The same consideration applies to Latin America, where the paradigm is often vestida (cross-dressed penetrated feminine male) and mayate (impenetrable macho male), activo and pasivo, but there's still plenty of homogender same-sex activity going on under the activo / pasivo cover.  The dichotomy doesn't hold up under even cursory inspection.  This reminds me of what the sociologist Pierre Bourdieu discovered in his early fieldwork on North African Muslim societies:
... I was stupefied to discover, by the use of statistics -- something that was very rarely done in ethnology -- that the type of marriage considered to be typical in Arabo-Berber societies, namely marriage with the parallel girl cousin, accounted for about 3 to 4 per cent of cases, and 5 to 6 per cent in Marabout families, that are stricter and more orthodox [In Other Words (Polity Press, 1990), 4].

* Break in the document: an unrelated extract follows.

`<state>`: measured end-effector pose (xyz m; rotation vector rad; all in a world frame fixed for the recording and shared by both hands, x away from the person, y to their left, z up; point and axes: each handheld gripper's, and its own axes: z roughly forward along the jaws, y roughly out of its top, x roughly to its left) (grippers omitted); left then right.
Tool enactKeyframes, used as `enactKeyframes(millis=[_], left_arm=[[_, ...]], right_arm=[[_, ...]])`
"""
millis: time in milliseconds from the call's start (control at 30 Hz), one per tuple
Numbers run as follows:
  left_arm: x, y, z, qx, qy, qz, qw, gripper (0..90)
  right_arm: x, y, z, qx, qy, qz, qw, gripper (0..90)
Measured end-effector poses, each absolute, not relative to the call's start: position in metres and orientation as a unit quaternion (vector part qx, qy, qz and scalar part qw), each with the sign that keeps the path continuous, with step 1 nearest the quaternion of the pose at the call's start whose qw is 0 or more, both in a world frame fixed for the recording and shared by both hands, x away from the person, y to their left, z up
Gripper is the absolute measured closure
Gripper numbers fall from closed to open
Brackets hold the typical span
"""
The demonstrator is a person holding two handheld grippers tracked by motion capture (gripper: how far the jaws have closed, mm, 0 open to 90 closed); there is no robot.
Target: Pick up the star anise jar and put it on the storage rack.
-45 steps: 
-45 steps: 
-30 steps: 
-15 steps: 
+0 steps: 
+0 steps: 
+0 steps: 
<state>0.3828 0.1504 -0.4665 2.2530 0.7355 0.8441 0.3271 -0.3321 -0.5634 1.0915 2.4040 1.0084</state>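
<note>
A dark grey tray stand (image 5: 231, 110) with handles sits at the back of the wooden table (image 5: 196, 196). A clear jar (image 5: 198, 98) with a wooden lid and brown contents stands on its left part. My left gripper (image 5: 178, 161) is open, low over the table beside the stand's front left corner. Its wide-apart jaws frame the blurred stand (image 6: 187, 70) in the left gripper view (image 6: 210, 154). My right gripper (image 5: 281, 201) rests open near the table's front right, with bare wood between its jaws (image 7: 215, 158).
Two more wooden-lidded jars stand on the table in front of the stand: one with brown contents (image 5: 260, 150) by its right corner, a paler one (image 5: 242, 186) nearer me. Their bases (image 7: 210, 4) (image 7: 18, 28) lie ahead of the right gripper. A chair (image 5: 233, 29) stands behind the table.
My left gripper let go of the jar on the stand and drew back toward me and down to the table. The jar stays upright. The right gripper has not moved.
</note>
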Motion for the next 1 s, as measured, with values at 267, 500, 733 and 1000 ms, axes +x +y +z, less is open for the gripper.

Similarly, the dominant model of sexuality in a society might not be the most common; it might even be a minority.  But if everyone pays lip service to it as the way things are, they'll try to make everyone fit it anyway.  In the US, this process reverses the Philippine model: "gay" means two gender-compliant ("straight-acting" is the code) men together, even though many gay men are anything but masculine; gay men obsess over straight men, tops and bottoms; and gender play such as drag is still very popular not only as entertainment but as the guilty, half-denied other side of respectable Homo-American culture.  It's there, but it doesn't count.